Upcoming Global Illumination improvements in Ogre-Next

Note: This work is being sponsored by Open Source Robotics for the Ignition Project

Ogre-Next offers a wide amount of Global Illumination solutions.

Some better than others, but VCT (Voxel Cone Tracing) stands out for its high quality at an acceptable performance (on high end GPUs).

However the main problem right now with our VCT implementation is that it’s hard to use and needs a lot of manual tweaking:

  1. Voxelization process is relatively slow. 10k triangles can take 10ms to voxelize on a Radeon RX 6800 XT, which makes it unsuitable for realtime voxelization (only load time or offline)
  2. Large scenes / outdoors need very large resolution (i.e. 1024x32x1024) or just give up to large quality degradations
  3. It works best on setting up static geometry on a relatively small scene like a room or a house.

If your game is divided in small sections that are paged in/out (i.e. PS1 era games like Resident Evil, Final Fantasy 7/8/9, Grim Fandango) VCT would be ideal.

But in current generation of games with continous movement over large areas, VCT falls short, not unless you do some insane amount of tricks.

So we’re looking to improve this and that’s where our new technique Cascaded Image VCT (CIVCT… it wouldn’t be a graphics technique if we didn’t come up with a long acronym) comes in:

  1. Voxelizes much faster (10x to 100x), enabling real time voxelization. Right now we’re focusing on static meshes but it should be possible to support dynamic stuff as well
  2. User friendly
  3. Works out of the box
  4. Quality settings easy to understand
  5. Adapts to many conditions (indoor, outdoor, small, large scenes)

That would be pretty much the holy grail of real time GI.

Step 1: Image Voxelizer

Our current VctVoxelizer is triangle based: It feeds on triangles, and outputs a 3D voxel (Albedo + Normal + Emissive). This voxel is then fed to VctLighting to produce the final GI result:

Right now we’re using VctVoxelizer voxelizes the entire scene. This is slow.

Image Voxelizer is image-based and consists in two steps:

  1. Reuse VctVoxelizer to separately voxelize each mesh offline and save results to disk (or during load time). At 64x64x64 a mesh would need between 2MB and 3MB of VRAM per mesh (and disk space) depending on whether the object contains emissive materials. Some meshes require much lower resolution though. This is user tweakable. You’d want to dedicate more resolution to important/big meshes, and lower resolution for the unimportant ones.
    • This may sound too much, but bear in mind it is a fixed cost independent of triangle count. A mesh with a million triangles and a mesh with a 10.000 triangles will both occupy the same amount of VRAM.
    • Objects are rarely square. For example desk table is often wider than it is tall or deep.
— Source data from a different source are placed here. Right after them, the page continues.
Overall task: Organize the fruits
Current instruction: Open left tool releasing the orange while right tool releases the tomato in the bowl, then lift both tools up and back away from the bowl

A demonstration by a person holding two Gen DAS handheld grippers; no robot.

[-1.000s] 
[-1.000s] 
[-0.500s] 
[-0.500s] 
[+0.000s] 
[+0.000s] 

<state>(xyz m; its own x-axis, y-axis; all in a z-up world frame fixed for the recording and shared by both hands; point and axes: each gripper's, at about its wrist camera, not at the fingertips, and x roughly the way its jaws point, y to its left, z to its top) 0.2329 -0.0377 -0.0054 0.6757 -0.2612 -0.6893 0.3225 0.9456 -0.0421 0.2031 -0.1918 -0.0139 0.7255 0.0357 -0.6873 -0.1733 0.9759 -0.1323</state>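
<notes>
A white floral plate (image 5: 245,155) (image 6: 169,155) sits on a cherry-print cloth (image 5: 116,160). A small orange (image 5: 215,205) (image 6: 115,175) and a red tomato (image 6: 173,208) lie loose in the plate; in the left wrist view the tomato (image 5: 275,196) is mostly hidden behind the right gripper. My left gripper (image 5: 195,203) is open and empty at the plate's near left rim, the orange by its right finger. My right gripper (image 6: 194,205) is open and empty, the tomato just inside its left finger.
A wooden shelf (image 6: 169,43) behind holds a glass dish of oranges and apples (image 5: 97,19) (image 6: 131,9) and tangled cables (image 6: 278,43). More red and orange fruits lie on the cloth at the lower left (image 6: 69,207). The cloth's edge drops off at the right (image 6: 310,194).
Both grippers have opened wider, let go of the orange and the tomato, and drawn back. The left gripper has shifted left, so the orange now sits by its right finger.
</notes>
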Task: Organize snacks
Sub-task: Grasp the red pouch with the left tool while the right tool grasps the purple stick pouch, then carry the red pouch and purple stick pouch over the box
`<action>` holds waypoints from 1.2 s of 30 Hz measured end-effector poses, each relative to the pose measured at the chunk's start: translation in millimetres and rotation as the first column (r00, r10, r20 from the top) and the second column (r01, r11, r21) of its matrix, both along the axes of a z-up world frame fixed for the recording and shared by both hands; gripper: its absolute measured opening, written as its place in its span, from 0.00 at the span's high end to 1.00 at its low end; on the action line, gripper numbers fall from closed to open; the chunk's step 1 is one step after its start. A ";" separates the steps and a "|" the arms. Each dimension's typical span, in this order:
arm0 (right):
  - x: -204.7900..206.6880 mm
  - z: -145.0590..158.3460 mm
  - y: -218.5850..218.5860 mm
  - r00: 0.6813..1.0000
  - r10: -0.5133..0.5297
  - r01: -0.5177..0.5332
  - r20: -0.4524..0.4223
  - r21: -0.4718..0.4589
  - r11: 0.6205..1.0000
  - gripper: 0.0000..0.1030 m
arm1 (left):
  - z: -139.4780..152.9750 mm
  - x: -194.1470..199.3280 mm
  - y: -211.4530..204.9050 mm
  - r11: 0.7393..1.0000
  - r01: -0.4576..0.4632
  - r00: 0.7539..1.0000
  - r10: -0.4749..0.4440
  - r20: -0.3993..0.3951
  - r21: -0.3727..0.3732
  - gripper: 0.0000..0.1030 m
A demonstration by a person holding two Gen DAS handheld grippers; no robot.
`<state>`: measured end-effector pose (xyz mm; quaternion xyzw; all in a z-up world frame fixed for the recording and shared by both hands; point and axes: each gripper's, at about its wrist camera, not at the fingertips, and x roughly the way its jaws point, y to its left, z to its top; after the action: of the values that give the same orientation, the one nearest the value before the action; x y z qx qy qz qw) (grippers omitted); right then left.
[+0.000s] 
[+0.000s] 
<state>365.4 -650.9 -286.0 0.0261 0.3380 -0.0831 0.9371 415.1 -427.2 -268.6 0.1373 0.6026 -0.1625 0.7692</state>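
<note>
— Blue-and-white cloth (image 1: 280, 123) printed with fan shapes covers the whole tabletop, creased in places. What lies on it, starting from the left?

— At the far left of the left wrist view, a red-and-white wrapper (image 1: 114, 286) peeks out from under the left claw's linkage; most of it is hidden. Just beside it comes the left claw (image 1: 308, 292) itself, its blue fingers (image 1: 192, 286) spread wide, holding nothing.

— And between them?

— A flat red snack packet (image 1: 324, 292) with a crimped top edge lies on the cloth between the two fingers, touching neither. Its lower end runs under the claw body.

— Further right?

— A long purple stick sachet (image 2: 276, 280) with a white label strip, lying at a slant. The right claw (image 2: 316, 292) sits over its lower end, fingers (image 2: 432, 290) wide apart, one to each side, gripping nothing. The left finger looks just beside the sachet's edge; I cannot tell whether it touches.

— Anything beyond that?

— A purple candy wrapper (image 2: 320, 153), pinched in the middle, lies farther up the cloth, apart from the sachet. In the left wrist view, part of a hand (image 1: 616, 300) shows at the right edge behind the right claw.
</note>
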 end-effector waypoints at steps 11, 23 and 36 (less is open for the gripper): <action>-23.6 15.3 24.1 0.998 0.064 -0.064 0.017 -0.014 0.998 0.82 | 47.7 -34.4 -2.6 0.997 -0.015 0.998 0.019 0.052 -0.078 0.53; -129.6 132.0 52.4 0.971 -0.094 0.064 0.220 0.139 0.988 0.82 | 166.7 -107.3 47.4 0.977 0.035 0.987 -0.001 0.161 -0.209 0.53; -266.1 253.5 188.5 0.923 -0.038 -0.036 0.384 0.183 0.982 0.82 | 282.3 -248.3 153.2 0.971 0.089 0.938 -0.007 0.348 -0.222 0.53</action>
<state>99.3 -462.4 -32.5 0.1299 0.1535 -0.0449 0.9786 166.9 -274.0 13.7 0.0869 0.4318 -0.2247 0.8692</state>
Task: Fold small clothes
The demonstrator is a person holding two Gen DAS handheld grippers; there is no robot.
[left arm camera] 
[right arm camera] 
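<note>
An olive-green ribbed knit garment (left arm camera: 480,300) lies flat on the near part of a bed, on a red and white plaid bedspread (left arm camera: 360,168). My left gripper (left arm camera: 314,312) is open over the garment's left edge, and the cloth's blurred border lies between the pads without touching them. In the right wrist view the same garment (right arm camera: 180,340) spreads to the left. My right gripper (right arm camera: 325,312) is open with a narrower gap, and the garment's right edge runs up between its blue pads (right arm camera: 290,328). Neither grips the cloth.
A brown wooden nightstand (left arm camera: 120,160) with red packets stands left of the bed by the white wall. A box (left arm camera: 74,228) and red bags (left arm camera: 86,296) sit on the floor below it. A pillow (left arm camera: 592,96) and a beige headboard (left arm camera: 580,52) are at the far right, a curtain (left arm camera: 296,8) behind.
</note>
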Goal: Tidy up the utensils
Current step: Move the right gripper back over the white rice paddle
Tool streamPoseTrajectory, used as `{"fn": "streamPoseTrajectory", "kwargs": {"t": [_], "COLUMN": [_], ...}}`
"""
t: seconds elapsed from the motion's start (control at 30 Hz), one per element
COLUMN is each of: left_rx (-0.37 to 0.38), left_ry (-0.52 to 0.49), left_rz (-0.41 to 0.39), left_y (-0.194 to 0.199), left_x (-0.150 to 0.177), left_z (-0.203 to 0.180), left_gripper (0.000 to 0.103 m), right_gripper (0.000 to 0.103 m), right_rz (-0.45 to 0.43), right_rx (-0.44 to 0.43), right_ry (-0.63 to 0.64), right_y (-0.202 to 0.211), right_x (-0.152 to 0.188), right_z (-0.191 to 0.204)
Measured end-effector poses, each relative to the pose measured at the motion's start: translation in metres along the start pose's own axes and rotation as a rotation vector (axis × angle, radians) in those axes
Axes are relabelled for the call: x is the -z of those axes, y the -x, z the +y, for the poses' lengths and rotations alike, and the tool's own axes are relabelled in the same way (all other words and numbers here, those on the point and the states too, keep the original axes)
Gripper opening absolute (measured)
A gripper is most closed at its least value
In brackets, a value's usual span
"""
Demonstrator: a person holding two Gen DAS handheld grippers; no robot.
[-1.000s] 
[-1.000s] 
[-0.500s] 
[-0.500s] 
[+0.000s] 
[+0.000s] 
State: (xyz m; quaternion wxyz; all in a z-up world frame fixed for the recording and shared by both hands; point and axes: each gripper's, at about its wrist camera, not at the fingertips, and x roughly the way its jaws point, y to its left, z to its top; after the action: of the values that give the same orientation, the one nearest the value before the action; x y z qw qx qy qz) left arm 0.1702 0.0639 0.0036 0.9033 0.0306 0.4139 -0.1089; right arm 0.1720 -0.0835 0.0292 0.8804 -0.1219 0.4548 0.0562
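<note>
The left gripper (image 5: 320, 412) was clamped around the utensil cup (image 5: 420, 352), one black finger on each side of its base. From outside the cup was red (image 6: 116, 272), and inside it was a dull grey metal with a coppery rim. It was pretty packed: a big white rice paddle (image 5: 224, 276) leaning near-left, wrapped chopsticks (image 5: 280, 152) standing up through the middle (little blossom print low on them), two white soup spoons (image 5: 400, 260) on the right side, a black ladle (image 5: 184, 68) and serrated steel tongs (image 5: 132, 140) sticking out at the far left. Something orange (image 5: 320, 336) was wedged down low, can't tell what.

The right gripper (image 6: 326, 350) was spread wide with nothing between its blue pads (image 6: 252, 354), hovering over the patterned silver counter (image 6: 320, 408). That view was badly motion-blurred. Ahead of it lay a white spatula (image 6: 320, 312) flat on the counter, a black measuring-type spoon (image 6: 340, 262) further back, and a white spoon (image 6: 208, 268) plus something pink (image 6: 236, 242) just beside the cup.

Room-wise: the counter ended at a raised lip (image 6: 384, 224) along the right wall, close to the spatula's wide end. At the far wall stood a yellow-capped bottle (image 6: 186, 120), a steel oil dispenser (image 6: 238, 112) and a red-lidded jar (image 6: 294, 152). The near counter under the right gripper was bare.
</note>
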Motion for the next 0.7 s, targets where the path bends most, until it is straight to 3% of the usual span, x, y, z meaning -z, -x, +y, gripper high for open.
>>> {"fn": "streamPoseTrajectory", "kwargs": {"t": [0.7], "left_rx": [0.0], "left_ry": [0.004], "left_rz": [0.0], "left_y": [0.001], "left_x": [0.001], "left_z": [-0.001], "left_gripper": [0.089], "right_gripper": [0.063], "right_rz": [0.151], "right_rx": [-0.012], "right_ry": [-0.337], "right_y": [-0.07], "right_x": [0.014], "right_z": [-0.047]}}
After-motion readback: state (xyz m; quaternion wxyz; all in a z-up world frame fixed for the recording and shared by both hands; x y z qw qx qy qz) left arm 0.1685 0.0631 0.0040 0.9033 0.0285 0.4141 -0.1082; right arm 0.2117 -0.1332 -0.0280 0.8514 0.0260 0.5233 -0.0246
Hence it could just need 64x32x32, which is between 0.5MB and 0.75MB
  2. Each frame, we stitch together these 3D voxels of meshes via trilinear interpolation into a scene voxel. This is very fast.

This feature has been fast thanks to Vulkan, which allows us to dynamically index an arbitrary number of bound textures in a single compute dispatch.

OpenGL, Direct3D 11 & Metal* will also support this feature but may experience degraded performance as we must perform the voxelization in multiple passes. How much of a degradation depends on the API, e.g. OpenGL actually will let us dynamically index the texture but has a hard limit on how many textures we can bind per pass.

(*) I’m not sure if Metal supports dynamic texture indexing or not. Needs checking.

Therefore this is how it changed:

This step is done offline or at loading time:

This step can be done every frame or when the camera moves too much, or if an object is moved

Downside

There is a downside of this (aside from VRAM usage): We need to voxelize each mesh + material combo. Meaning that if you have a mesh and want to apply different materials, we need to consume 2-3MB per material

This is rarely a problem though because most meshes only use one set of materials. And for those that do, you may be able to get away with baking a material set that is either white or similar; the end results after calculating GI may not vary that much to worth the extra VRAM cost.

Non-researched solutions:

  • For simple colour swaps (e.g. RTS games, FPS with multiplayer teams), this should be workaroundeable by adding a single multiplier value, rather than voxelizing the mesh per material
  • It should be possible to apply some sort of BC1-like compression, given that the mesh opaqueness and shape is the same. The only thing that changes is colour; thus a delta colour compression scheme could work well

Trivia

At first I panicked a little while developing the Image Voxelizer because the initial quality was far inferior than that of the original voxelizer.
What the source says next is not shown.